Migranti, Bagnasco “replica” a Salvini: “La questione va affrontata con serietà”

Bagnasco, dopo l’attacco di Salvini, torna a parlare di migranti e chiede l’intervento dell’Onu

Dopo l’attacco di Matteo Salvini da Ponte di Legno contro la Chiesa (“I vescovi non rompano le palle ai sindaci“), è arrivata la “replica” del Presidente della Cei, il cardinale Angelo Bagnasco.

Presso il seminario arcivescovile del capoluogo ligure, Bagnasco ci ha tenuto ad evidenziare il ruolo fondamentale svolto dalla Chiesa italiana nella gestione e nell’aiuto dei migranti: “L’immigrazione di migliaia di persone non fa onore alla nostra civiltà, in particolar modo a quella occidentale. Ed è una vergogna per tutta la coscienza del mondo ma può e deve essere anche una sfida da affrontare con serietà“. Secondo l’arcivescovo di Genova, la Chiesa in Italia cerca “di corrispondere a questa situazione umanitaria in collaborazione e su richiesta delle autorità competenti come meglio possibile“.

Inoltre, Bagnasco ha invitato le Nazioni Unite ad assumere un atteggiamento più concreto in materia di migranti: “Mi chiedo se questi organismi internazionali come l’Onu, in modo particolare, che raccoglie il potere politico ma anche il potere finanziario, hanno mai affrontato in modo serio e deciso questa tragedia umana“.

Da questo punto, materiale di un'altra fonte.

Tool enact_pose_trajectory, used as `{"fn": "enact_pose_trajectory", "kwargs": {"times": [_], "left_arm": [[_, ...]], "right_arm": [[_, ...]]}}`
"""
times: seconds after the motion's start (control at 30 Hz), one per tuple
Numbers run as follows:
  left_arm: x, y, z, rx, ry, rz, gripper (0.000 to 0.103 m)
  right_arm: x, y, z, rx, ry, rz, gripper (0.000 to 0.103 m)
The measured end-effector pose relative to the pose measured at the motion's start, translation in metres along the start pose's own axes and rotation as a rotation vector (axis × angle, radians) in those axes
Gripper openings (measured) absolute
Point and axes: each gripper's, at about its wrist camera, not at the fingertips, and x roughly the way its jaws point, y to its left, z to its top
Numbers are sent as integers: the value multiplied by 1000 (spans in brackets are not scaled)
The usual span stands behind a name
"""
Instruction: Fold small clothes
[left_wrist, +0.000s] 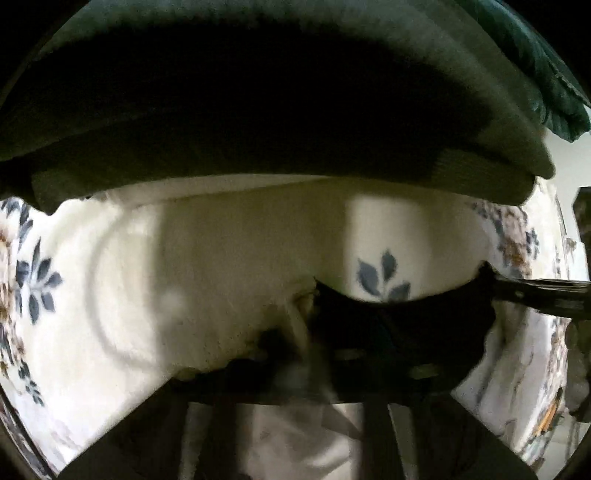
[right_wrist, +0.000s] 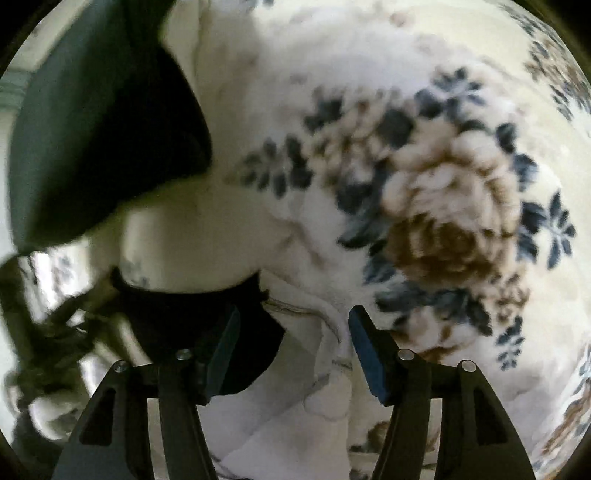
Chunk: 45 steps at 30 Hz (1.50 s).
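Small black garment (right_wrist: 192, 317) lay on the floral blanket (right_wrist: 424, 192), stretched between both tools. Left gripper (left_wrist: 354, 354) was clamped on its edge, fingers blurred. Right gripper (right_wrist: 293, 343) stood open, 1 finger (right_wrist: 225, 343) touching the cloth. Dark green cushion (left_wrist: 258, 92) lay beyond.

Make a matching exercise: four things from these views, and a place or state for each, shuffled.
1. right tongs
2. small black cloth garment
3. white fleece blanket with blue and brown flowers
4. large dark green cloth

A. spread beneath the rest
B. open wide
C. fills the top of the left wrist view
D. low in both views, beside one tong finger

Pairs: 1-B, 2-D, 3-A, 4-C
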Motion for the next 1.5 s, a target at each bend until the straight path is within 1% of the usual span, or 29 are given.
{"fn": "enact_pose_trajectory", "kwargs": {"times": [0.03, 0.07, 0.1, 0.17, 0.3, 0.37, 0.47, 0.5, 0.57, 0.6, 0.7, 0.8, 0.83, 0.9, 0.93, 0.97, 1.0, 1.03, 1.07, 1.1, 1.13, 1.17, 1.2, 1.23, 1.3, 1.37, 1.4, 1.47, 1.5], "left_arm": [[-9, 0, -3, 1, -25, -12, 5], [-20, 0, -6, 9, -53, -24, 5], [-31, -1, -11, 14, -74, -25, 4], [-55, -1, -24, 4, -111, -39, 4], [-108, -2, -62, -47, -177, -87, 4], [-136, -4, -85, -73, -206, -105, 4], [-164, -9, -124, -128, -227, -147, 4], [-162, -21, -127, -147, -228, -159, 4], [-171, -24, -154, -188, -234, -171, 4], [-168, -30, -161, -202, -231, -177, 4], [-164, -26, -202, -250, -204, -185, 5], [-148, -22, -238, -291, -136, -184, 5], [-137, -18, -251, -312, -101, -195, 9], [-125, -13, -269, -352, -40, -220, 9], [-118, -10, -277, -376, -3, -240, 16], [-115, -8, -285, -397, 29, -238, 23], [-116, -6, -294, -416, 46, -240, 34], [-119, -4, -301, -432, 46, -252, 46], [-123, -1, -309, -452, 41, -264, 52], [-128, 1, -314, -474, 36, -270, 62], [-132, 4, -318, -500, 27, -278, 64], [-135, 9, -320, -534, 15, -288, 65], [-135, 12, -320, -564, 10, -299, 65], [-133, 15, -319, -592, 4, -325, 65], [-124, 16, -311, -626, 0, -333, 65], [-107, 11, -300, -620, 23, -327, 65], [-98, 8, -296, -611, 46, -303, 65], [-82, -3, -287, -570, 74, -280, 65], [-77, -10, -284, -531, 76, -237, 60]], "right_arm": [[0, 4, 0, -18, -6, -39, 9], [-5, 6, -2, -29, -30, -67, 9], [-10, 7, -6, -32, -49, -63, 8], [-28, 6, -17, -19, -79, -16, 7], [-74, -1, -58, 7, -160, 61, 7], [-97, -2, -82, 11, -199, 84, 7], [-121, -2, -127, 19, -237, 103, 7], [-121, 13, -141, 19, -244, 105, 7], [-127, 22, -177, 10, -253, 108, 7], [-128, 21, -192, -1, -250, 104, 7], [-122, 18, -238, -17, -220, 94, 7], [-108, 6, -271, -14, -164, 103, 7], [-99, 1, -281, -6, -133, 111, 7], [-80, -9, -298, 11, -79, 118, 7], [-73, -12, -304, 8, -51, 120, 7], [-67, -13, -308, 2, -23, 116, 7], [-61, -16, -313, 5, 8, 112, 11], [-56, -20, -320, 8, 44, 115, 15], [-53, -23, -325, 8, 68, 123, 17], [-52, -27, -330, 15, 90, 126, 23], [-53, -32, -335, 22, 102, 128, 33], [-55, -37, -339, 35, 105, 135, 39], [-59, -43, -342, 55, 99, 148, 47], [-64, -52, -345, 91, 86, 174, 49], [-71, -65, -345, 164, 62, 223, 49], [-70, -77, -343, 247, 45, 283, 49], [-67, -82, -342, 289, 43, 308, 49], [-56, -88, -339, 353, 43, 317, 49], [-51, -90, -338, 372, 46, 310, 49]]}}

Il cardinale si guarda bene dal nominare il segretario della Lega Nord, ma è ovvio che le sue esternazioni sono dirette anche al “lepenista padano”, che nell’ultimo periodo spesso prende di mira la Chiesa e Papa Francesco.

A rincarare la dose, poi, c’è stato oggi anche l’intervento sul Corriere della Sera di Nunzio Galantino, con il quale Salvini aveva polemizzato qualche giorno fa. Scrive il segretario della Cei sul quotidino di Via Solferino: “sui drammi dei profughi e dei rifugiati, nessun politico dovrebbe mai cercare voti sulla pelle degli altri e nessun problema sociale di mancanza di lavoro e di paura per il futuro può far venir meno la pietà, la carità e la pazienza“.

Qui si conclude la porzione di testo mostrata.